◆ Exercise aim ◆
Return the listing in full, word for word.

◆ Data ◆
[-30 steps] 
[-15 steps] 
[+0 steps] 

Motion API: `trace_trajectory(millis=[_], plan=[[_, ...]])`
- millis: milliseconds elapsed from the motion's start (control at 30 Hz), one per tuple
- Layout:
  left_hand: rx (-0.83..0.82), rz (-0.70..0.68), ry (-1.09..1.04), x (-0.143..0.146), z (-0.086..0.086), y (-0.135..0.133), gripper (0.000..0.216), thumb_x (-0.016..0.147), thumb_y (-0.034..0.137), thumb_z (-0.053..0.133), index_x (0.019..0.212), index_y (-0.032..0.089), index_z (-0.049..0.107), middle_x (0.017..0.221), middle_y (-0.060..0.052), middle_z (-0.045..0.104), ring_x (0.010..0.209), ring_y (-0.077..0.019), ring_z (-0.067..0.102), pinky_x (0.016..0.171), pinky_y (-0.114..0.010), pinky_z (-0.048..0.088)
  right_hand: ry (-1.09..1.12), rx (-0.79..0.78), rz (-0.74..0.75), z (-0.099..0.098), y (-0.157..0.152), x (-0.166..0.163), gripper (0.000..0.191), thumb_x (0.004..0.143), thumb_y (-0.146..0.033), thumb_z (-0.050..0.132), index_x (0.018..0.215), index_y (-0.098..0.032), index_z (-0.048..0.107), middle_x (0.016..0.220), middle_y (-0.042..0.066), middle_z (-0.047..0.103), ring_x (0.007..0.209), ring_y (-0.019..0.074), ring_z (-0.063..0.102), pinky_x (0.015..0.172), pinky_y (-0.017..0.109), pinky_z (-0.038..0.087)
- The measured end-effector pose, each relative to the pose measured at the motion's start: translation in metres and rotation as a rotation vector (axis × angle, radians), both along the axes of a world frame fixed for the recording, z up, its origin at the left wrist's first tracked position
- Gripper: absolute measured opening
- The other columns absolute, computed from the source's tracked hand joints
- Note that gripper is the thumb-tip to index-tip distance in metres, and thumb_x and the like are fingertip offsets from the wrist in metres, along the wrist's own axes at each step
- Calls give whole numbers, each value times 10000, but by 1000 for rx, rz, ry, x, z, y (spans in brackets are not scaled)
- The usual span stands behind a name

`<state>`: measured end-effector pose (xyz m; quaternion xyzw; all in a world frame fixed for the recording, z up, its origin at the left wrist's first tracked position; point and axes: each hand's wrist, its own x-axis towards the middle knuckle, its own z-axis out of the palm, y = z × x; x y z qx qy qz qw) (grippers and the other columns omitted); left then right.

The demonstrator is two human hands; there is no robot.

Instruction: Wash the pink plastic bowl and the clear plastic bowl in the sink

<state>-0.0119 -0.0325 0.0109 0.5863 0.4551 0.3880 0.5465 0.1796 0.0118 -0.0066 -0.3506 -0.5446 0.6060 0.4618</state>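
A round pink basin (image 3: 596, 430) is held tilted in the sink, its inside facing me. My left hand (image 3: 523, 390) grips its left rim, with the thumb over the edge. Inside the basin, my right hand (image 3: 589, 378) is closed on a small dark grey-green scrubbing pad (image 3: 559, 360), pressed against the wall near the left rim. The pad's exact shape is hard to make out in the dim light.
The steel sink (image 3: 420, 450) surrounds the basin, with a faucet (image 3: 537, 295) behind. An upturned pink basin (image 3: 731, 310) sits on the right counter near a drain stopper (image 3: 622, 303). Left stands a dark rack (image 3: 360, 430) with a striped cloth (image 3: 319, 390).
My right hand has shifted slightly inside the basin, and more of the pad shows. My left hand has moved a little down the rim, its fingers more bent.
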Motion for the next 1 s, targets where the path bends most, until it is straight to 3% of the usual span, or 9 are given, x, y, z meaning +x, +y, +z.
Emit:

◆ Completed task ◆
[-30 steps] 
[-15 steps] 
[+0 steps] 

Motion API: `trace_trajectory(millis=[_], plan=[[_, ...]])`
- millis: milliseconds elapsed from the motion's start (control at 30 Hz), one per tuple
- Layout:
  left_hand: rx (-0.83..0.82), rz (-0.70..0.68), ry (-1.09..1.04), x (-0.143..0.146), z (-0.086..0.086), y (-0.135..0.133), gripper (0.000..0.216), thumb_x (-0.016..0.147), thumb_y (-0.034..0.137), thumb_z (-0.053..0.133), index_x (0.019..0.212), index_y (-0.032..0.089), index_z (-0.049..0.107), middle_x (0.017..0.221), middle_y (-0.060..0.052), middle_z (-0.045..0.104), ring_x (0.010..0.209), ring_y (-0.077..0.019), ring_z (-0.067..0.102), pinky_x (0.016..0.171), pinky_y (-0.114..0.010), pinky_z (-0.048..0.088)
  right_hand: ry (-1.09..1.12), rx (-0.79..0.78), rz (-0.74..0.75), z (-0.099..0.098), y (-0.157..0.152), x (-0.166..0.163), gripper (0.000..0.191), thumb_x (0.004..0.143), thumb_y (-0.146..0.033), thumb_z (-0.050..0.132), index_x (0.018..0.215), index_y (-0.098..0.032), index_z (-0.048..0.107), middle_x (0.016..0.220), middle_y (-0.042..0.066), middle_z (-0.047..0.103), ring_x (0.007..0.209), ring_y (-0.019..0.074), ring_z (-0.063..0.102), pinky_x (0.015..0.172), pinky_y (-0.017..0.109), pinky_z (-0.038..0.087)
- The measured end-effector pose, each relative to the pose measured at the motion's start: translation in metres and rotation as a rotation vector (axis × angle, radians), both along the axes of a world frame fixed for the recording, z up, its origin at the left wrist's first tracked position
- Gripper: absolute measured opening
- The other columns absolute, computed from the source's tracked hand joints
- Note that gripper is the thumb-tip to index-tip distance in metres, and thumb_x and the like are fingertip offsets from the wrist in metres, along the wrist's own axes at each step
- Calls give whole numbers, each value times 10000, but by 1000 for rx, rz, ry, x, z, y (spans in brackets are not scaled)
- The usual span stands behind a name

`<state>`: measured end-effector pose (xyz m; quaternion xyzw; all in a world frame fixed for the recording, z up, its origin at the left wrist's first tracked position; point and axes: each hand's wrist, its own x-axis towards the middle knuckle, its own z-axis out of the palm, y = z × x; x y z qx qy qz qw) (grippers and the other columns omitted); left then right.

The demonstrator is two human hands; there is no robot.

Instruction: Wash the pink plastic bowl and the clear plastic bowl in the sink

<state>-0.0119 -0.0325 0.0109 0.5863 0.4551 0.3880 0.5465 0.1796 0.0118 -0.0066 -0.3506 -0.5446 0.6060 0.4618</state>
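A round pink basin (image 3: 596, 430) is held tilted in the sink, its inside facing me. My left hand (image 3: 523, 390) grips its left rim, with the thumb over the edge. Inside the basin, my right hand (image 3: 589, 378) is closed on a small dark grey-green scrubbing pad (image 3: 559, 360), pressed against the wall near the left rim. The pad's exact shape is hard to make out in the dim light.
The steel sink (image 3: 420, 450) surrounds the basin, with a faucet (image 3: 537, 295) behind. An upturned pink basin (image 3: 731, 310) sits on the right counter near a drain stopper (image 3: 622, 303). Left stands a dark rack (image 3: 360, 430) with a striped cloth (image 3: 319, 390).
My right hand has shifted slightly inside the basin, and more of the pad shows. My left hand has moved a little down the rim, its fingers more bent.
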Motion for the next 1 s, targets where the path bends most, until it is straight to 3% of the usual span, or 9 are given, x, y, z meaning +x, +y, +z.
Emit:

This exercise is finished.